=== What you need to do ===
Count every line of the material that holds the string "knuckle". Respond with the total only.
Materials provided START
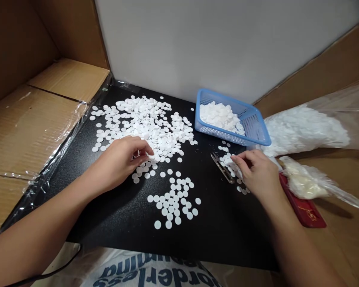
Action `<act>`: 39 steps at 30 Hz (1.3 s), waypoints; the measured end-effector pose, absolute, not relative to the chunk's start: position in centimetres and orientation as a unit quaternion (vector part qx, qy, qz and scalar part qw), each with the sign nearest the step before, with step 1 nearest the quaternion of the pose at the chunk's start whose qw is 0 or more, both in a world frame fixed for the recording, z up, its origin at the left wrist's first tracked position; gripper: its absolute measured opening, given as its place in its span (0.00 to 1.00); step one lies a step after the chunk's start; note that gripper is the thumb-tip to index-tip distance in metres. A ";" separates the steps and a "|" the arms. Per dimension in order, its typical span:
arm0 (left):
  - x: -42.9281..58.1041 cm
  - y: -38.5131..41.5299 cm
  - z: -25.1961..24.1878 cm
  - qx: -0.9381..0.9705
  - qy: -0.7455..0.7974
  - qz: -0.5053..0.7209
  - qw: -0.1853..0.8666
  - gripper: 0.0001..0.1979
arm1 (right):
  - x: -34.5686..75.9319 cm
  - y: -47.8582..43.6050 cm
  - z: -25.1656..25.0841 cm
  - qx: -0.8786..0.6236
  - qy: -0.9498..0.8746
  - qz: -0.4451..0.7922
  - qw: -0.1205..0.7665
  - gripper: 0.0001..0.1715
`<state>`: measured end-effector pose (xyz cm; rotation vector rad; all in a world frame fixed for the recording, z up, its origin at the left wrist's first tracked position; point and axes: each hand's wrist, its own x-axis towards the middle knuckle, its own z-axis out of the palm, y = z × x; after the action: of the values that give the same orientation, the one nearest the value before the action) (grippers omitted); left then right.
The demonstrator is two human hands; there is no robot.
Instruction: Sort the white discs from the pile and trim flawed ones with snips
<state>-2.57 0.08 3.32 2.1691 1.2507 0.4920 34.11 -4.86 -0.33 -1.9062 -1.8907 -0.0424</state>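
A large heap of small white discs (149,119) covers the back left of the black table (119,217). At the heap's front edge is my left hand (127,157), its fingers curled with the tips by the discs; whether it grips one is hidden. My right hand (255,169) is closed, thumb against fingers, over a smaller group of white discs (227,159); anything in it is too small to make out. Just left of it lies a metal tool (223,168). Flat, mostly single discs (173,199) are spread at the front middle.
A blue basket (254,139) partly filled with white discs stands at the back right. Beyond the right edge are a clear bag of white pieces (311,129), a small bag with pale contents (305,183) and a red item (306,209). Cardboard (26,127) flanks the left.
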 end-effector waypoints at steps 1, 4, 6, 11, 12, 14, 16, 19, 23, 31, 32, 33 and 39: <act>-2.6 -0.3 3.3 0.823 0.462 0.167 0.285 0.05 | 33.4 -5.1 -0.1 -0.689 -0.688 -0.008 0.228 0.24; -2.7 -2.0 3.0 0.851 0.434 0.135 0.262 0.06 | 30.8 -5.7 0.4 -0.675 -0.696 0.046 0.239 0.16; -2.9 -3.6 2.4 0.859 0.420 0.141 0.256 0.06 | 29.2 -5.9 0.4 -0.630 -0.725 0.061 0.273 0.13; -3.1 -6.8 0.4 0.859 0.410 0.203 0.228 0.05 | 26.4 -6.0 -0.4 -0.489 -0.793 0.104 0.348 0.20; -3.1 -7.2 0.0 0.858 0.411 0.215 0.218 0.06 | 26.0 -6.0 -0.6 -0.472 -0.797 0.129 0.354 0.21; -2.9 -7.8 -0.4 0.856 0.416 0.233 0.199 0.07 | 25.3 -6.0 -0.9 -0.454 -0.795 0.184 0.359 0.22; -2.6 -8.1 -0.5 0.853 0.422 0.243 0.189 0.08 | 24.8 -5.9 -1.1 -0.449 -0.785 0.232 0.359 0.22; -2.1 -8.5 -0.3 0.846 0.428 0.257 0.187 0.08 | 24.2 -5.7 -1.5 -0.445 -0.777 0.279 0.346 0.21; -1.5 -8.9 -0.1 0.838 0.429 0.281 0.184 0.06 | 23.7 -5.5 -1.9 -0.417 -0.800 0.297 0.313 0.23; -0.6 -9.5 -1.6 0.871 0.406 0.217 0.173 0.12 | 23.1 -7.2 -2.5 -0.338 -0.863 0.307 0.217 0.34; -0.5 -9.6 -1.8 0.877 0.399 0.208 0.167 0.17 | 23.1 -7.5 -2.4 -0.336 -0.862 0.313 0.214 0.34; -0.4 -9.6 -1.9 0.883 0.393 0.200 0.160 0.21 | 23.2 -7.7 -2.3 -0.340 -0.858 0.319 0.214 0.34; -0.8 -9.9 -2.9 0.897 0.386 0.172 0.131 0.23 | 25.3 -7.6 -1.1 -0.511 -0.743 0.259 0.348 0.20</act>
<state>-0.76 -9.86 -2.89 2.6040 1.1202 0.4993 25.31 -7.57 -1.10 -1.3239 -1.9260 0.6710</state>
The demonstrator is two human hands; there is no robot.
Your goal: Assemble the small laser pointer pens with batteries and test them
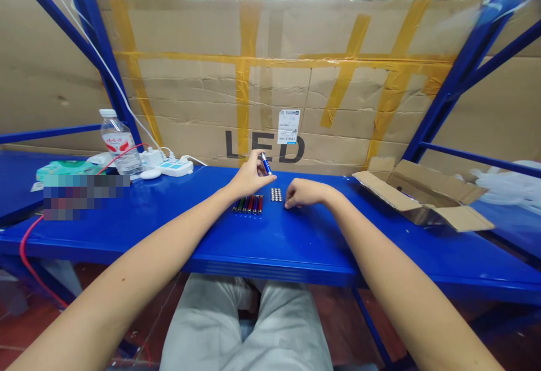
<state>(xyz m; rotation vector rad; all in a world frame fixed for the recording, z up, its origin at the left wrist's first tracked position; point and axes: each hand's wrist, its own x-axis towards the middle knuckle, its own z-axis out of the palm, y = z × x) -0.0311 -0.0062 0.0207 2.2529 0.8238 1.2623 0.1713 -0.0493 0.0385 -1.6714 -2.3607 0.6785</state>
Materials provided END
=== Output ===
2